* _What is needed_: Below are some records; write them all out again exactly.

* _Records for processing_:
******************************

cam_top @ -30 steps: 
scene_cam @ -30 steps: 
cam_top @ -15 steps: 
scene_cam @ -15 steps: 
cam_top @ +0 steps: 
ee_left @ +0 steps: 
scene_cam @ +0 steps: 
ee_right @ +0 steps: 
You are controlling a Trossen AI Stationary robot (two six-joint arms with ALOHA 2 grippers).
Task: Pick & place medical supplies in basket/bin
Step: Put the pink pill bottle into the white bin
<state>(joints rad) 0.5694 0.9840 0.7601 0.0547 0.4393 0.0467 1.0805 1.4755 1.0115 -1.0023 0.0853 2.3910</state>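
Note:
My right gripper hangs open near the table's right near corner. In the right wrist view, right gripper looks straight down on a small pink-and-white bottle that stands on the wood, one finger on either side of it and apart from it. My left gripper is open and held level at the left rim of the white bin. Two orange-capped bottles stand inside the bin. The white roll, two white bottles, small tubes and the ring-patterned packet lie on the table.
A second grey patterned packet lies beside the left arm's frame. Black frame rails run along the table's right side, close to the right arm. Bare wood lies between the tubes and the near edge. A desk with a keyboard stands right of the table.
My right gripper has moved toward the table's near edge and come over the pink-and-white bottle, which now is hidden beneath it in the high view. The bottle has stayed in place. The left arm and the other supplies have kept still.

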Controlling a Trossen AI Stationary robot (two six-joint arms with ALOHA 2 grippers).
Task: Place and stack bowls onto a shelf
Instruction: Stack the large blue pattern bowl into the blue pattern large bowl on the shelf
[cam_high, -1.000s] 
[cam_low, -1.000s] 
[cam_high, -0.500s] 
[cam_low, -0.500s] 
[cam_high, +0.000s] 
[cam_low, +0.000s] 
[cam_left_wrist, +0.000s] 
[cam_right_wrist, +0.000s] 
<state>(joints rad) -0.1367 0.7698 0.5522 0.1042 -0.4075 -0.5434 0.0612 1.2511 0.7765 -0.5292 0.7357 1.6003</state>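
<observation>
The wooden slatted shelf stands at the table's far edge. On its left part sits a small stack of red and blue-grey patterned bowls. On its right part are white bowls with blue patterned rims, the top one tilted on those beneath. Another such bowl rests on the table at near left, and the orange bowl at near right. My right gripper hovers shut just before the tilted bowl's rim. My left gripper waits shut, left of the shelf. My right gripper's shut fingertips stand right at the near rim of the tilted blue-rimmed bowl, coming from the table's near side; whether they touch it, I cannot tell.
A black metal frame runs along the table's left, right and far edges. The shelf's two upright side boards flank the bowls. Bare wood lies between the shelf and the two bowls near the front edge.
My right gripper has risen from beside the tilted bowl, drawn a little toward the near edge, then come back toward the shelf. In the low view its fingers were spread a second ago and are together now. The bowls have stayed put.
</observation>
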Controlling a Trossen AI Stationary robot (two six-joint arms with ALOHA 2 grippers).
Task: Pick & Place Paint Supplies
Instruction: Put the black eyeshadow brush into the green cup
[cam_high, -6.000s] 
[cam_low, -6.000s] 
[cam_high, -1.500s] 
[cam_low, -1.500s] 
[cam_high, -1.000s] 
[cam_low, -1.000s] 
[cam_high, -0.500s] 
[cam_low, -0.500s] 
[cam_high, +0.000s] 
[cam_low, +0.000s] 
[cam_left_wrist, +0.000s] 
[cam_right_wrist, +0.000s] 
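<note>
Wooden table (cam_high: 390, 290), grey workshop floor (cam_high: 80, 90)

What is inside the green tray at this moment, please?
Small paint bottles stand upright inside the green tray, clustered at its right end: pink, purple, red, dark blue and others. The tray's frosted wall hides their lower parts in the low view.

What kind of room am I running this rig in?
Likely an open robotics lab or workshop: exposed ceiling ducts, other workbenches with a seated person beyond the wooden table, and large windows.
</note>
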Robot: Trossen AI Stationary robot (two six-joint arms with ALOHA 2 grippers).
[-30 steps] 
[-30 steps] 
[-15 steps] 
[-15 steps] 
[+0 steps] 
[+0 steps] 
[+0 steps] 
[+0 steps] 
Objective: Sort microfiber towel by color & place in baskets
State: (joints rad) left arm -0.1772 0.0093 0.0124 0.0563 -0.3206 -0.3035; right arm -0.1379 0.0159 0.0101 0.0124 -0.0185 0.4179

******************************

* _Final answer_:
cam_top @ -30 steps: 
scene_cam @ -30 steps: 
cam_top @ -15 steps: 
scene_cam @ -15 steps: 
cam_top @ +0 steps: 
ee_left @ +0 steps: 
scene_cam @ +0 steps: 
ee_right @ +0 steps: 
You are controlling a Trossen AI Stationary robot (two six-joint arms with ALOHA 2 grippers).
Task: Pick & place medical supplies in basket/bin
Step: Put the pink pill bottle into the white bin
<state>(joints rad) 0.5694 0.9840 0.7601 0.0547 0.4393 0.0467 1.0805 1.4755 1.0115 -1.0023 0.0853 2.3910</state>
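Note:
My right gripper hangs open near the table's right near corner. In the right wrist view, right gripper looks straight down on a small pink-and-white bottle that stands on the wood, one finger on either side of it and apart from it. My left gripper is open and held level at the left rim of the white bin. Two orange-capped bottles stand inside the bin. The white roll, two white bottles, small tubes and the ring-patterned packet lie on the table.
A second grey patterned packet lies beside the left arm's frame. Black frame rails run along the table's right side, close to the right arm. Bare wood lies between the tubes and the near edge. A desk with a keyboard stands right of the table.
My right gripper has moved toward the table's near edge and come over the pink-and-white bottle, which now is hidden beneath it in the high view. The bottle has stayed in place. The left arm and the other supplies have kept still.
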
Controlling a Trossen AI Stationary robot (two six-joint arms with ALOHA 2 grippers).
Task: Place and stack bowls onto a shelf
Instruction: Stack the large blue pattern bowl into the blue pattern large bowl on the shelf
[cam_high, -1.000s] 
[cam_low, -1.000s] 
[cam_high, -0.500s] 
[cam_low, -0.500s] 
[cam_high, +0.000s] 
[cam_low, +0.000s] 
[cam_left_wrist, +0.000s] 
[cam_right_wrist, +0.000s] 
<state>(joints rad) -0.1367 0.7698 0.5522 0.1042 -0.4075 -0.5434 0.0612 1.2511 0.7765 -0.5292 0.7357 1.6003</state>
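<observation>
The wooden slatted shelf stands at the table's far edge. On its left part sits a small stack of red and blue-grey patterned bowls. On its right part are white bowls with blue patterned rims, the top one tilted on those beneath. Another such bowl rests on the table at near left, and the orange bowl at near right. My right gripper hovers shut just before the tilted bowl's rim. My left gripper waits shut, left of the shelf. My right gripper's shut fingertips stand right at the near rim of the tilted blue-rimmed bowl, coming from the table's near side; whether they touch it, I cannot tell.
A black metal frame runs along the table's left, right and far edges. The shelf's two upright side boards flank the bowls. Bare wood lies between the shelf and the two bowls near the front edge.
My right gripper has risen from beside the tilted bowl, drawn a little toward the near edge, then come back toward the shelf. In the low view its fingers were spread a second ago and are together now. The bowls have stayed put.
</observation>
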Controlling a Trossen AI Stationary robot (two six-joint arms with ALOHA 2 grippers).
Task: Pick & Place Paint Supplies
Instruction: Put the black eyeshadow brush into the green cup
[cam_high, -6.000s] 
[cam_low, -6.000s] 
[cam_high, -1.500s] 
[cam_low, -1.500s] 
[cam_high, -1.000s] 
[cam_low, -1.000s] 
[cam_high, -0.500s] 
[cam_low, -0.500s] 
[cam_high, +0.000s] 
[cam_low, +0.000s] 
[cam_left_wrist, +0.000s] 
[cam_right_wrist, +0.000s] 
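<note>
Wooden table (cam_high: 390, 290), grey workshop floor (cam_high: 80, 90)

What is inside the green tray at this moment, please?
Small paint bottles stand upright inside the green tray, clustered at its right end: pink, purple, red, dark blue and others. The tray's frosted wall hides their lower parts in the low view.

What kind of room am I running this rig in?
Likely an open robotics lab or workshop: exposed ceiling ducts, other workbenches with a seated person beyond the wooden table, and large windows.
</note>
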Robot: Trossen AI Stationary robot (two six-joint arms with ALOHA 2 grippers).
[-30 steps] 
[-30 steps] 
[-15 steps] 
[-15 steps] 
[+0 steps] 
[+0 steps] 
[+0 steps] 
[+0 steps] 
Objective: Sort microfiber towel by color & place in baskets
State: (joints rad) left arm -0.1772 0.0093 0.0124 0.0563 -0.3206 -0.3035; right arm -0.1379 0.0159 0.0101 0.0124 -0.0185 0.4179

No further output is required for this answer.